Just about any book on child-rearing you will find will push one "philosophy" to the exclusion of all others, whether that be attachment parenting like Sears, strict scheduling and not letting your infant "manipulate" you like Babywise, etc. And some people tend to get pretty hysterical and intolerant about anything that does not fit into their particular philosophy. I was reading the forums on mothering.com and the thread was "Could you be friends with someone who lets their child cry themselves to sleep?" A good percentage of the responders sounded like they would rather have Charles Manson over for tea than even speak to a parent who does such a horrible thing. On the other hand I have seen writing from the Babywise camp that implies that attachment parenting is responsible for all the evils in modern society and if you rock your baby to sleep surely he will grow up to be a drug addict and criminal.
So the moral of the story is, take everything you read with a grain of salt. If it makes sense to you, give it a try, if it doesn't make sense to you, don't. Every child is different, every family is different. And no one, no matter how many books they write, knows your baby better than you do.
To Trenell, MizKerri and geeky:
I pray none of you ever has to live in a communist state.

Geeky is my hero. She's the true badass. The badass who doesn't even need to be a badass. There aren't enough O's in cool to describe her.
Babywise is little nuts too, IMO. That book lost me when they said it was normal for the baby to cry up to 35 minutes before going to sleep. 35 minutes is LONG time, and to me that is just not okay.
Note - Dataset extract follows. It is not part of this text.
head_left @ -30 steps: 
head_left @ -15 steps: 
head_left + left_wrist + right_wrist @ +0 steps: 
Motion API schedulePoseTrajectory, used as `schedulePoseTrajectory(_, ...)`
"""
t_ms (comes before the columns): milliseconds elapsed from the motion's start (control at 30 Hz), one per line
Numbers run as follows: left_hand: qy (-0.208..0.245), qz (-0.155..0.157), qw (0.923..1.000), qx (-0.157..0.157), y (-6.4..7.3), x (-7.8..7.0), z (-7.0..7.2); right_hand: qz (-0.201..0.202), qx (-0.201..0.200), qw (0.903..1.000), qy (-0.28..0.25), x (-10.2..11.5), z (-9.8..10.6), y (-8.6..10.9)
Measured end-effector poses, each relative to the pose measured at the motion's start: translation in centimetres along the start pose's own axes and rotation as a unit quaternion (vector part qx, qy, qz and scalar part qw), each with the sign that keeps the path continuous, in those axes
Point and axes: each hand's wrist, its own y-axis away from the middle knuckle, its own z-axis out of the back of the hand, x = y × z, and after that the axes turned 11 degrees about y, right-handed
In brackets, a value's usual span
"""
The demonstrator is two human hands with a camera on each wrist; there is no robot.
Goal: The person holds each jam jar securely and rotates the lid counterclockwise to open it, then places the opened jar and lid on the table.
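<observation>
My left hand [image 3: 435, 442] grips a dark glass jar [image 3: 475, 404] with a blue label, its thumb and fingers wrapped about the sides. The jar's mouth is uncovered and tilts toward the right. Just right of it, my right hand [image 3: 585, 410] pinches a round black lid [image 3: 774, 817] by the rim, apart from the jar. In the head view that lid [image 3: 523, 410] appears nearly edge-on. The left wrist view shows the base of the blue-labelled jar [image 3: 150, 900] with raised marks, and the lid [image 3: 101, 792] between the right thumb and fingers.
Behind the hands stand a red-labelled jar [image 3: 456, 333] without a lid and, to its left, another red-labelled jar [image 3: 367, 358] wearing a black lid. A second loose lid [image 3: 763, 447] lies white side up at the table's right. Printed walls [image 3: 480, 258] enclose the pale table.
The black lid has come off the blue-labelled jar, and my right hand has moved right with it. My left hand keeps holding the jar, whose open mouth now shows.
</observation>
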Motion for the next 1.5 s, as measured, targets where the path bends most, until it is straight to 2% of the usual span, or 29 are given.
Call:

I did follow their eat/activity/sleep cycle though, and Lucy is a very good sleeper because of it. We have a schedule/routine too, which gives our day structure. Of course if she's tired or hungry before the scheduled time, I read those cues and respond accordingly, so to me it's a good combo of both philosophies. I think we have a good balance.

I think it's a good idea to read several books/philosophies and pull the parts of each that seem right to you. It doesn't have to be all or nothing, like most of the books suggest.
If you got nothing to bring to the table - don't even bother sitting down.
Yes, Dr. Sears is a bit heavy on the AP, stuff, but I thought it MUCH better than the What to Expect series.

I also had Pregnancy, Childbirth, and the Newborn. VERY good book.
I never did read What to Expect...most of my friends that did were paranoid through the beginning of their pregnancies.

I like Your Pregnancy Week by Week...I would often read ahead to see what was coming up.

I like babywise for the scheduling aspect but Chas is 8 months and still not sleeping through the night. My sister and friend's swear by babywise...but I think some babies are better at sleeping than others.

By the way...I had two or three glasses of wine one night before I knew I was pregnant. I was paranoid in the beginning of drinking when we were trying to get pregnant. My friend always reminded me to think of all those babies that were born because of one night of being snockered!!!
I haven't read the birth Sears book but have read his other stuff. He and Martha really have their info correct and Jenny I know it may be frustrating to hear but sometimes there are kids that WILL not sleep for stretches, or due to some incontrollable things so for a parent to hear, "hey it's okay, your kid's not broken. He will outgrow this phase" is just what they need to hear. Some people don't believe there are high needs kids until they have one. (Not putting you down just a general statement).

I'd be a bit wary with babywise as Ezzo has no training other than being a parent himself (no medical training, no pediatric medicine training, not even a degree in any type of counseling, etc.). As far as his parenting abilities, well let's just say he's got adult children that have completely cut him out of their lives for emotional health. I'm usually one who says that every book has a kernel of wisdom in it but babywise is just a dangerous tool. Please be careful.